*** DATA SUPPLIED Section Begins ***
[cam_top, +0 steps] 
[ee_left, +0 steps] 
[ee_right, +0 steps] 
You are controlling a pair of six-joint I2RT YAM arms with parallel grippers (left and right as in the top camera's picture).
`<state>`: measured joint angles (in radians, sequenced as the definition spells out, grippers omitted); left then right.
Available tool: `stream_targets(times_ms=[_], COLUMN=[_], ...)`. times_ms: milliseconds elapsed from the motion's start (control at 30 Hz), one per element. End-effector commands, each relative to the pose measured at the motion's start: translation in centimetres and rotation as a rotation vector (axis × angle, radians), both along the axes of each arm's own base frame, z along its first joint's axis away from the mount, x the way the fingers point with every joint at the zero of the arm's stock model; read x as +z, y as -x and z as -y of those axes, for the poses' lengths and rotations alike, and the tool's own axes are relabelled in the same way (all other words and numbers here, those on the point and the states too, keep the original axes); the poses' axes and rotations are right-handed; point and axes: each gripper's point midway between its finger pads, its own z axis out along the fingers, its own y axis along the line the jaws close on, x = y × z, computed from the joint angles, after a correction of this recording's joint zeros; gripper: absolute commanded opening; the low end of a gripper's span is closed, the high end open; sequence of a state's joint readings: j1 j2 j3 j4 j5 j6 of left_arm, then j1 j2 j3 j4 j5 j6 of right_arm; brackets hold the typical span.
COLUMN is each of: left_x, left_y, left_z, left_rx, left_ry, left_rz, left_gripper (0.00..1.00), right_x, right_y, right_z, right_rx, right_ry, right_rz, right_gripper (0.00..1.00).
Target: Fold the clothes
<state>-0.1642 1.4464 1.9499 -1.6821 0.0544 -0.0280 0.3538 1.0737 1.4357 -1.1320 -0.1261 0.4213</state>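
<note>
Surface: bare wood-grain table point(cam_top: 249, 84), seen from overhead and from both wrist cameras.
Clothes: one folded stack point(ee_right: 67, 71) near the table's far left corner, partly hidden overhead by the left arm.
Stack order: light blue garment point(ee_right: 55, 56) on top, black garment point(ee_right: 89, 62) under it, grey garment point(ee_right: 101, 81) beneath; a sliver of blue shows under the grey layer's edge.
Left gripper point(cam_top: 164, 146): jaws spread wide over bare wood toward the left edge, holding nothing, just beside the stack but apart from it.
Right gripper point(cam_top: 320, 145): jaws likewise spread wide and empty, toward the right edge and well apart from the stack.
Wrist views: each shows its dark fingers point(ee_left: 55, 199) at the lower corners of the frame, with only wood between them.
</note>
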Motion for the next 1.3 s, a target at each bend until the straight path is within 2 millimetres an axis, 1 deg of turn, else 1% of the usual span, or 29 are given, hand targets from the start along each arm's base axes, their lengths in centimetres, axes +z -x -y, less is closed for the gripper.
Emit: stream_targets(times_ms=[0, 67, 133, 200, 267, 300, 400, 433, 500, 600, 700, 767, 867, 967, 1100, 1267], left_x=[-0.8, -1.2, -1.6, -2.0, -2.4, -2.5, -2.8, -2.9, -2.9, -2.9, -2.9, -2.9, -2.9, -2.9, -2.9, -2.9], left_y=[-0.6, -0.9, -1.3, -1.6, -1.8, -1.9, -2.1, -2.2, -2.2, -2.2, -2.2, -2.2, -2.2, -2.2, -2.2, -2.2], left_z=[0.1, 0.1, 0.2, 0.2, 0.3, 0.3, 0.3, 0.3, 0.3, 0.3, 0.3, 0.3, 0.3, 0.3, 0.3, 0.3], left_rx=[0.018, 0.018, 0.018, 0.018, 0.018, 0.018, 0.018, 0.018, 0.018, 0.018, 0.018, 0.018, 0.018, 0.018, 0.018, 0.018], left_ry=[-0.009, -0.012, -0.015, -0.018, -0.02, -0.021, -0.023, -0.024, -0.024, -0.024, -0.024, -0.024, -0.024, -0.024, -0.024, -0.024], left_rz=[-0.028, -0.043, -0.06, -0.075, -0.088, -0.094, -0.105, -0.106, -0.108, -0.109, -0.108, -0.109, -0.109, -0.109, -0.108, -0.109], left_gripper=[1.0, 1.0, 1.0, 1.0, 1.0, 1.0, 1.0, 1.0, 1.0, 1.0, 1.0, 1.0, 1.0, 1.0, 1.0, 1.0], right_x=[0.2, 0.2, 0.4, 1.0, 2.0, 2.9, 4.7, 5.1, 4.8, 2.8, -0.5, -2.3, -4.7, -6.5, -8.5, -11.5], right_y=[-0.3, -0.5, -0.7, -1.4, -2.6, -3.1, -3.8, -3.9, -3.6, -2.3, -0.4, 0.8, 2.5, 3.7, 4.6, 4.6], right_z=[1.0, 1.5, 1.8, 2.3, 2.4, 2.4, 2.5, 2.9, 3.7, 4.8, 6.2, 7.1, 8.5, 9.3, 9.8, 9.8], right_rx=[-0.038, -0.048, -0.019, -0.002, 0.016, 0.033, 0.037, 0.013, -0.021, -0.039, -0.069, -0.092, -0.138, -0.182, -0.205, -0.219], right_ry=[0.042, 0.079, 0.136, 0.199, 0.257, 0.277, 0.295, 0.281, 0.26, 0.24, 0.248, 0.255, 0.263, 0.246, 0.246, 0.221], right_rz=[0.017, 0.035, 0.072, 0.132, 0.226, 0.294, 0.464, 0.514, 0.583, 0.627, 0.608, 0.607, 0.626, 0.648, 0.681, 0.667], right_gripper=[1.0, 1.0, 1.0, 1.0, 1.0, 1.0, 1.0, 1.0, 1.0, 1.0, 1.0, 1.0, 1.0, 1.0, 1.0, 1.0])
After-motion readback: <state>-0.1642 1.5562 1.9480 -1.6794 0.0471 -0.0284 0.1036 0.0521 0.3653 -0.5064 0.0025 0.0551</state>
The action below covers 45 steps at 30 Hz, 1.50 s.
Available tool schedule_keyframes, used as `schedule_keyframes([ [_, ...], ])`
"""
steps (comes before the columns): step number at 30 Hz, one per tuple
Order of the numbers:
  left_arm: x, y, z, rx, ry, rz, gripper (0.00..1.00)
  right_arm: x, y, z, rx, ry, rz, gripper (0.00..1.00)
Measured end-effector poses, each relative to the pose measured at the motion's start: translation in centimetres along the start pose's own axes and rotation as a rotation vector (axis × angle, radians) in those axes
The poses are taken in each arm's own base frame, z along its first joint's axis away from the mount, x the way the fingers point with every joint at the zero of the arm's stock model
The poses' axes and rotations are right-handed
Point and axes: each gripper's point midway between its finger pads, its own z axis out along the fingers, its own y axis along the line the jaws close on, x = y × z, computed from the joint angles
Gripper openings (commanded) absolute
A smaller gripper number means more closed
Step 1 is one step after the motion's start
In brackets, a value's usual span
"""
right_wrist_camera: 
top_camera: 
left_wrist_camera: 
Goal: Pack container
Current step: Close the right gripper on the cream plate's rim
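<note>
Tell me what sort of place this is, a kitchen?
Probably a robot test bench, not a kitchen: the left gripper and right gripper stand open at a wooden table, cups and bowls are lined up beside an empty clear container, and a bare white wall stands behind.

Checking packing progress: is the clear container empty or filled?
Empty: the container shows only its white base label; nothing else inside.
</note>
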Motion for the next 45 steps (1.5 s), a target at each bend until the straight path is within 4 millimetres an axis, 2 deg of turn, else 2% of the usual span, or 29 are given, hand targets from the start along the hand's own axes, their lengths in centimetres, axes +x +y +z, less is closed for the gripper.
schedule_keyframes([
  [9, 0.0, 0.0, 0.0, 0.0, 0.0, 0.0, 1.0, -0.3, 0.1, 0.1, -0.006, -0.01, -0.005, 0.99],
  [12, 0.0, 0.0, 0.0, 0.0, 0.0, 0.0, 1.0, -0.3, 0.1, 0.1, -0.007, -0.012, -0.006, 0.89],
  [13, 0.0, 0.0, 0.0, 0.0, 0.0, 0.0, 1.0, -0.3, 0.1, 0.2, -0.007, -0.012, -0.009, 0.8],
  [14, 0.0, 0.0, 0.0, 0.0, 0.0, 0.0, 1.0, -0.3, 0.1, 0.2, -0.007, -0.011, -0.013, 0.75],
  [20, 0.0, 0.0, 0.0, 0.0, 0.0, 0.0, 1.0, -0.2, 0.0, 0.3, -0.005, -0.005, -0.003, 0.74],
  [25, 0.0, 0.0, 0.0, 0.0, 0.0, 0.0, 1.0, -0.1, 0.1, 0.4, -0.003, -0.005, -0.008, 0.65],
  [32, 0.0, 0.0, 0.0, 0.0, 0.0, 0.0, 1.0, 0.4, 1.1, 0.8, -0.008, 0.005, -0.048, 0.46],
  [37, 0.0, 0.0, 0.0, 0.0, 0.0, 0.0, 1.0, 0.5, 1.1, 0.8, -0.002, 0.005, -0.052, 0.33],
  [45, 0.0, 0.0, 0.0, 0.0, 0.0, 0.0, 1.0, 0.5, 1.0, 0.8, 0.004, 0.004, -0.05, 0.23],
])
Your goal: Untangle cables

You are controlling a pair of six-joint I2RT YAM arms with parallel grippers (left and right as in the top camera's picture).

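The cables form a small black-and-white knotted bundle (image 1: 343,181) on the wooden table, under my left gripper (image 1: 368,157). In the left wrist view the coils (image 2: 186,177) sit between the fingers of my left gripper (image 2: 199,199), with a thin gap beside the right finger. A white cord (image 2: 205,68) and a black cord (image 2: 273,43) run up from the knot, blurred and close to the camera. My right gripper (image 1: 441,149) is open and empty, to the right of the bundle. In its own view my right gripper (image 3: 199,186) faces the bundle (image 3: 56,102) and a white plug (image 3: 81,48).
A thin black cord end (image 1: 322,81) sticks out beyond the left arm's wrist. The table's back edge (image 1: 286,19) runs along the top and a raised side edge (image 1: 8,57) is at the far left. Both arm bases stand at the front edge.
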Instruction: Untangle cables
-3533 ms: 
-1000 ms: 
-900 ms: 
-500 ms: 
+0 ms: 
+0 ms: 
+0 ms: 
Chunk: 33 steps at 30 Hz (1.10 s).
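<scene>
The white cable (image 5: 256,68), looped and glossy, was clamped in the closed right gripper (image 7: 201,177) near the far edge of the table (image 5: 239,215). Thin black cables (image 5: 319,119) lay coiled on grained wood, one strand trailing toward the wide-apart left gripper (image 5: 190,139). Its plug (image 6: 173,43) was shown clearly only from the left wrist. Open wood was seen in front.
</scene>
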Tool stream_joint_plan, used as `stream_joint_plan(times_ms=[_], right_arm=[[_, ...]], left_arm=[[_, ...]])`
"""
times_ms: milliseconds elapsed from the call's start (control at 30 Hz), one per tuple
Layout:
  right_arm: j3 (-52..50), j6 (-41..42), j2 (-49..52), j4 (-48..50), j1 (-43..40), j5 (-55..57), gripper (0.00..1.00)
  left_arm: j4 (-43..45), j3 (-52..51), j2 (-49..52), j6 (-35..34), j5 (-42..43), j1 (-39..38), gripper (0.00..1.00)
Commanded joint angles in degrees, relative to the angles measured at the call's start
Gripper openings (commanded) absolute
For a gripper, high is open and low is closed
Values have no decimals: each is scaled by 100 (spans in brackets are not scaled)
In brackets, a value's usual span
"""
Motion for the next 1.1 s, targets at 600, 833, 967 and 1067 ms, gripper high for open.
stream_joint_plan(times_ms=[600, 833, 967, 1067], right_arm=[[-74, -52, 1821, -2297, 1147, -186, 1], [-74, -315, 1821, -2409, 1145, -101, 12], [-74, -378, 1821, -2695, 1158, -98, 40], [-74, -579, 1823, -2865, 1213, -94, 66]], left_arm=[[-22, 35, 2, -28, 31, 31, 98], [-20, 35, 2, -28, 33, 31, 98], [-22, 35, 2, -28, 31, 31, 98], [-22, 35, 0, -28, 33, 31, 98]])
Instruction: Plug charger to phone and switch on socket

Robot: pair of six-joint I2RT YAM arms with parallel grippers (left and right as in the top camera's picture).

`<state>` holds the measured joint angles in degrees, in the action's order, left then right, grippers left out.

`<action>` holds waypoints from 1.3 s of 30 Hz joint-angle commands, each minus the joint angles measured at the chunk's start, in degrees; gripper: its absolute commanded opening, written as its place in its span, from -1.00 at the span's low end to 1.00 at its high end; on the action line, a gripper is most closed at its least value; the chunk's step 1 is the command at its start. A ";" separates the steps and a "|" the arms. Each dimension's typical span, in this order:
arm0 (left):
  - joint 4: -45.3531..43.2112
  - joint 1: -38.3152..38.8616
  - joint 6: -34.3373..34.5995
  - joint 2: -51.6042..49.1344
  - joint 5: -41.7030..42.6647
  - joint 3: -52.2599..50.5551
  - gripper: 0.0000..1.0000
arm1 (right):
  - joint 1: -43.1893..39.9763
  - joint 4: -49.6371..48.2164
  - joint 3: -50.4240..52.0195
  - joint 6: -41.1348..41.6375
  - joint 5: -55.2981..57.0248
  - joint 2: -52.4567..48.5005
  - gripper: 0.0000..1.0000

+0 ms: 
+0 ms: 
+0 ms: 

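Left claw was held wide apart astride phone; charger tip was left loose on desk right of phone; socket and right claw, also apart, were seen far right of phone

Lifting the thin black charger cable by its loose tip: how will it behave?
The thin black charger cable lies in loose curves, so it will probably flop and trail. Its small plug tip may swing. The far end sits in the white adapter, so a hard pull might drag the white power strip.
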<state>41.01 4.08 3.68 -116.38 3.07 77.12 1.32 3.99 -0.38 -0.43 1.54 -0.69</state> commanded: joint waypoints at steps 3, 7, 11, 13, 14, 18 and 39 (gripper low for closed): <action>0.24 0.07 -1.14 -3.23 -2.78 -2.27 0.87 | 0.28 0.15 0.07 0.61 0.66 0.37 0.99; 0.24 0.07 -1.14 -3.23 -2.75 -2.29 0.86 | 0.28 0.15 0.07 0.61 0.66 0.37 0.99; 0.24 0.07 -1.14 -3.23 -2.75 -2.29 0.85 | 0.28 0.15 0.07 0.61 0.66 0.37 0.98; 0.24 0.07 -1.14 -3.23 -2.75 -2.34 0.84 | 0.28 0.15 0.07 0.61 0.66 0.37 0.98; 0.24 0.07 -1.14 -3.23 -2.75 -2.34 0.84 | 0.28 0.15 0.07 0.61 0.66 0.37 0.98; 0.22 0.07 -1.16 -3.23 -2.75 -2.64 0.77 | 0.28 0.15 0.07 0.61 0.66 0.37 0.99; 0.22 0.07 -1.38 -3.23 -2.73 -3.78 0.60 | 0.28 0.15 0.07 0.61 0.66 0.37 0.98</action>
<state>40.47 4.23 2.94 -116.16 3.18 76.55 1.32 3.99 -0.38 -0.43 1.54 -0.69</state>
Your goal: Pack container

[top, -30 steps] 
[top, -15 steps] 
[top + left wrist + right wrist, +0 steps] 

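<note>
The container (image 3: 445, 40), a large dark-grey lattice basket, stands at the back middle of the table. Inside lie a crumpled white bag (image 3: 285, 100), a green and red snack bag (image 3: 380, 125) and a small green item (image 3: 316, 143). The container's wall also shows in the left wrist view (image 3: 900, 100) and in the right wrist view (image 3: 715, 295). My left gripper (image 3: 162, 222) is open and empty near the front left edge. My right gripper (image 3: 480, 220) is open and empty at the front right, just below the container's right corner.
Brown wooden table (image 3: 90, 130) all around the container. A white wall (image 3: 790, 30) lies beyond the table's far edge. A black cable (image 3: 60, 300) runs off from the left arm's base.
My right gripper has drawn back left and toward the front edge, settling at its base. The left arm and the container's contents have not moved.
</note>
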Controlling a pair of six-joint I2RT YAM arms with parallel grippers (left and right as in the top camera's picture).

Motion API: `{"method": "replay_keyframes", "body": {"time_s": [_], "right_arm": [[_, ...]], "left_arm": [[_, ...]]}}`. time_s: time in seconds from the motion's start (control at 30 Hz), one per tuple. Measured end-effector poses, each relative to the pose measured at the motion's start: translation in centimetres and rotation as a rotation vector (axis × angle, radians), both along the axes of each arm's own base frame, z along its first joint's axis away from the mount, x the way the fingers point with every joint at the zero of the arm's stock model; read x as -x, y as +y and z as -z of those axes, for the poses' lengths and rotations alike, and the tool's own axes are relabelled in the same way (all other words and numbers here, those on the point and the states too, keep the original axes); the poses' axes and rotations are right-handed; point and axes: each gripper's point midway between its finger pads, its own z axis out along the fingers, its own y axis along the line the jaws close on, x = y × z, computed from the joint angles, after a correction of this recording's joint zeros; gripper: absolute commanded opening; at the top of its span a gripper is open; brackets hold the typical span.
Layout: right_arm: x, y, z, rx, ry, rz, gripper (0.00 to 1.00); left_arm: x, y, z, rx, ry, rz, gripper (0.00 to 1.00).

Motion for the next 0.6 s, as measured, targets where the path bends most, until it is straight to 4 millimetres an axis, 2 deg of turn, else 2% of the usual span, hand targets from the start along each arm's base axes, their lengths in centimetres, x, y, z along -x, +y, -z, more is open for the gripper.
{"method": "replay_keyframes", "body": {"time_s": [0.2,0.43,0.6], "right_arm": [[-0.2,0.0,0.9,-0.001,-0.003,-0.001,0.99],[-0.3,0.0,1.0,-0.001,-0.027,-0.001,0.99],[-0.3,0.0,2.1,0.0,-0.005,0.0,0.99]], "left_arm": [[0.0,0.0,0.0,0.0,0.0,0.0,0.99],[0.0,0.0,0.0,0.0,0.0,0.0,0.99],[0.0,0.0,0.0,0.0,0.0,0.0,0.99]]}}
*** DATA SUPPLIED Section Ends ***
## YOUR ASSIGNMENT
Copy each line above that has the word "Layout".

## SOLUTION FOR THIS PROBLEM
Layout:
Layout: right_arm: x, y, z, rx, ry, rz, gripper (0.00 to 1.00); left_arm: x, y, z, rx, ry, rz, gripper (0.00 to 1.00).

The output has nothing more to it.